Mon post a l'air frivole et inutile (comme 99, 9% des posts de ce blog, et j'en suis fière) mais la question  "Madame ou Mademoiselle ?" m'est posée régulièrement chez le médecin, chez EDF, à la SNCF, sur les formulaires divers et variés ; il arrive aussi que je rectifie spontanément et machinalement un "Mademoiselle" en "Madame". Généralement, on comprend ma rectification comme un cocorico de femme mariée, alors qu'il n'en est rien. Avec ma copine L*, on a juste décidé que, passé 30 ans, c'était ridicule de se faire appeler "Mademoiselle". Quand je dois m'expliquer, on me répond "mais vous avez pourtant l'air/la voix jeune". En fait, "Mademoiselle" est bien devenu une sorte de compliment.

Je n'ai évidemment pas de solution à proposer, à part de fonder, à côté du CLY, le GAME (Groupement pour l'Abolition du MademoisElle), ce qui serait un beau paradoxe puisque -game est la racine grecque qui signifie "mariage", ou le GRAD (Groupement pour le Rétablissement de l'Appellation Damoiseau, histoire d'approfondir la parité hommes/femmes). Mais je ne me lancerai pas, puisque en ce moment, il y a plein de petits indices qui témoignent de l'attachement à ce titre :

> l'album et la chanson éponyme de Berry Mademoiselle
> le titre "Mademoiselle" de Zaza Fournier
> le titre "Don't call me Madam" écrit par les Coming Soon pour le dernier album d'Olivia Ruiz Miss Météores
et enfin (j'en oublie certainement...)
> le film de Stéphane Brizé, Mademoiselle Chambon.

19175118
Film que j'ai adoré, et qui nous rappelle que "Mademoiselle" désigne avant tout les femmes seules mais aussi les institutrices de province, la vieille "mademoiselle" au chignon et à l'air pincé dont tout le monde se souvient, qui déversait sa raideur et son aigreur sur ses malheureux élèves. Celle-ci, jouée par Sandrine Kiberlain, est gentille, jeune & jolie, mais elle est aussi extrêmement seule. Le film raconte un rapprochement qui se voudrait improbable & un amour qui s'avère impossible.
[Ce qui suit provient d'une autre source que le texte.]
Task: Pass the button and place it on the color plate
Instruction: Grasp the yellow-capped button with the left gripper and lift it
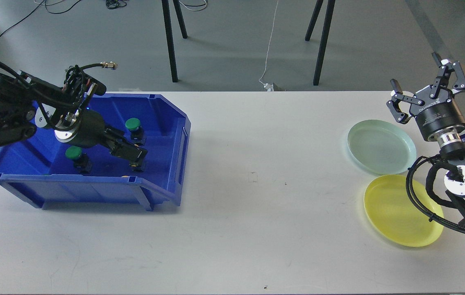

D'aucuns ont critiqué la caricature du couple formé par le maçon et l'ouvrière (Vincent Lindon & Aure Atika) peinant à comprendre ce qu'est un COD (moi je dis qu'il n'y a rien de honteux, mes élèves en hypokhâgne ont toujours du mal à comprendre...), Mais ce que j'ai aimé, moi, outre que Sandrine Kiberlain a les mêmes cheveux incoiffables et incoiffés que moi, ce sont les longs échanges tacites, les gestes et les regards expressifs, un amour que son impossibilité porte à l'incandescence, les déchirements, toujours silencieux, les audaces réfrénées, puis finalement osées, les valses-hésitations et les espoirs fous mais incrédules, chez les personnages et chez le spectateur. Car j'aime quand le spectateur se retrouve dans l'étrange position de souhaiter des personnages immoraux, de souhaiter les voir accomplir ce que lui ne ferait pas. En regardant Mademoiselle Chambon, on - en tout cas je - se prend à rêver que Lindon se comporte en mari indigne et en amant magnifique. Tout se passe comme si le cinéma offrait la catharsis dont chacun a besoin et réalisait les fantasmes romanesques que la plupart  d'entre nous écarte dans la vie réelle, en faisant le choix de la normalité ; en laissant passer le train, exaltant mais angoissant, des possibles.

Toutefois ce film-là n'étanche pas cette soif : le chevalier, qui n'est pas solitaire, ne secourt pas la demoiselle en détresse. Tenant la promesse du titre, le chevalier reste avec sa détresse, et laisse s'en aller la demoiselle, désespérement solitaire.